Per decenni la regione artica, fondamentale per gli equilibri militari e ambientali del pianeta, è stata considerata un modello di governance pacifica, oggi gli scenari sono molto cambiati anche a causa dei cambiamenti climatici e di una nuova corsa alle fonti energetiche. Romain Chuffart, presidente e managing director dell'Arctic Institute, ci aiuta a capire meglio cosa sta succedendo e cosa attenderci dal futuro

In un mondo sempre più segnato dai cambiamenti climatici, l’Artico sta vivendo una trasformazione radicale che non solo solleva questioni ambientali, ma anche geopolitiche ed economiche di portata globale. Le temperature nella regione stanno aumentando a una velocità oltre quattro volte superiore rispetto alla media globale, accelerando lo scioglimento dei ghiacci e aprendo nuove rotte marittime e opportunità economiche. Uno stato delle cose che ha attirato l’attenzione delle grandi potenze mondiali, scatenando una vera e propria corsa al controllo di questa parte ancora vergine del pianeta, ricca di risorse naturali e forti interessi economici e militari.

La contesa sembra al momento coinvolgere in primis Russia e Stati Uniti, non a caso sotto l’Amministrazione Trump sta insistentemente parlando di un’annessione della Groenlandia, avamposto strategico proprio per l’accesso al cuore della regione artica. Ma anche, in misura sempre crescente, la Cina, altra superpotenza non indifferente agli indubbi vantaggi offerti dalla regione più a nord del pianeta, che sta cercando di accrescere la sua influenza nell’area attraverso investimenti e alleanze strategiche.

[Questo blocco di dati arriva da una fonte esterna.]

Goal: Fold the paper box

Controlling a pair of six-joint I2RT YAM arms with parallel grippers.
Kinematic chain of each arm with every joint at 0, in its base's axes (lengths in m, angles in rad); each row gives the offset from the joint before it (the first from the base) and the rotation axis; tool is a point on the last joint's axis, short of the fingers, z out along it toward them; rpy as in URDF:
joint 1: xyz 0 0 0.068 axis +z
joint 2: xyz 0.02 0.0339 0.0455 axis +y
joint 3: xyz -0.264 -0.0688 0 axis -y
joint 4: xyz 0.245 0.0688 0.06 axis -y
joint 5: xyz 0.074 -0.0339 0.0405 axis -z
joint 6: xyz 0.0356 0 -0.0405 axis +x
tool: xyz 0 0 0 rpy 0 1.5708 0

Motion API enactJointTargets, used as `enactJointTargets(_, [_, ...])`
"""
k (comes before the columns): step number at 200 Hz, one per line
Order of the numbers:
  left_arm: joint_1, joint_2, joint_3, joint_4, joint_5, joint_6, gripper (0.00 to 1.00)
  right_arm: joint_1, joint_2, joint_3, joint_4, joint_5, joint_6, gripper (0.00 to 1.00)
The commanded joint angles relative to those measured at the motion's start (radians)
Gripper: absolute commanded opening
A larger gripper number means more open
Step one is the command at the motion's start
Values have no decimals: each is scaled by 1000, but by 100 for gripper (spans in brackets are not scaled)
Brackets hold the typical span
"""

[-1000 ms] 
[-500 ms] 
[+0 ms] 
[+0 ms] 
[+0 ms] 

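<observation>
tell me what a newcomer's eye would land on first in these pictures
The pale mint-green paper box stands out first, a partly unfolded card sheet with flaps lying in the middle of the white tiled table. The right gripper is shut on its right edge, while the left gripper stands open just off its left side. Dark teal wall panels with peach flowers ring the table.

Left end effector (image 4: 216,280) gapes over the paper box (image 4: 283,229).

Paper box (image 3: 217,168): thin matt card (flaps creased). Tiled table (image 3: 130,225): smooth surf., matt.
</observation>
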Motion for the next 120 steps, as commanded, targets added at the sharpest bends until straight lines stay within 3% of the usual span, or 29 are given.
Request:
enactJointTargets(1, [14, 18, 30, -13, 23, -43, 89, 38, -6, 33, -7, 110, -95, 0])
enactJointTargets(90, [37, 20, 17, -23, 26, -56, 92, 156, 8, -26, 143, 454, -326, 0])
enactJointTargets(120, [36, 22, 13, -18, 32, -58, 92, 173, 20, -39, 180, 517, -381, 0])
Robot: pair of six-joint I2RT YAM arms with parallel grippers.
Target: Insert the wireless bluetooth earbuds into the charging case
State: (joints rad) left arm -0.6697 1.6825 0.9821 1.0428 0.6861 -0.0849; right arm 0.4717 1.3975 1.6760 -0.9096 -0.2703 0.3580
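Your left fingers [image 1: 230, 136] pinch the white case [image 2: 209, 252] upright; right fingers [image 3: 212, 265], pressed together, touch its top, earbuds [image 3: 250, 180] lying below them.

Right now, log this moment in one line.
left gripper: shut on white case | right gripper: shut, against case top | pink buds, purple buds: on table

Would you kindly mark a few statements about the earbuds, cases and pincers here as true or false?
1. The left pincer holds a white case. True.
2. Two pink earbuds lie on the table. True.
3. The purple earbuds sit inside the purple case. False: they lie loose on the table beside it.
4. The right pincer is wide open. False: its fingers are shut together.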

Romain Chuffart, The Arctic Institute

Romain Chuffart, presidente e managing director dell’Arctic Institute

Sviluppi che non riguardano solo l’estrazione di petrolio e gas naturale e la protezione delle rotte commerciali, ma che pongono anche nuove importanti sfide legate alla sicurezza internazionale, con il rischio di nuovi conflitti, di cui ovviamente tutti faremmo volentieri a meno in un mondo già al momento infuocato da tante, troppe, guerre.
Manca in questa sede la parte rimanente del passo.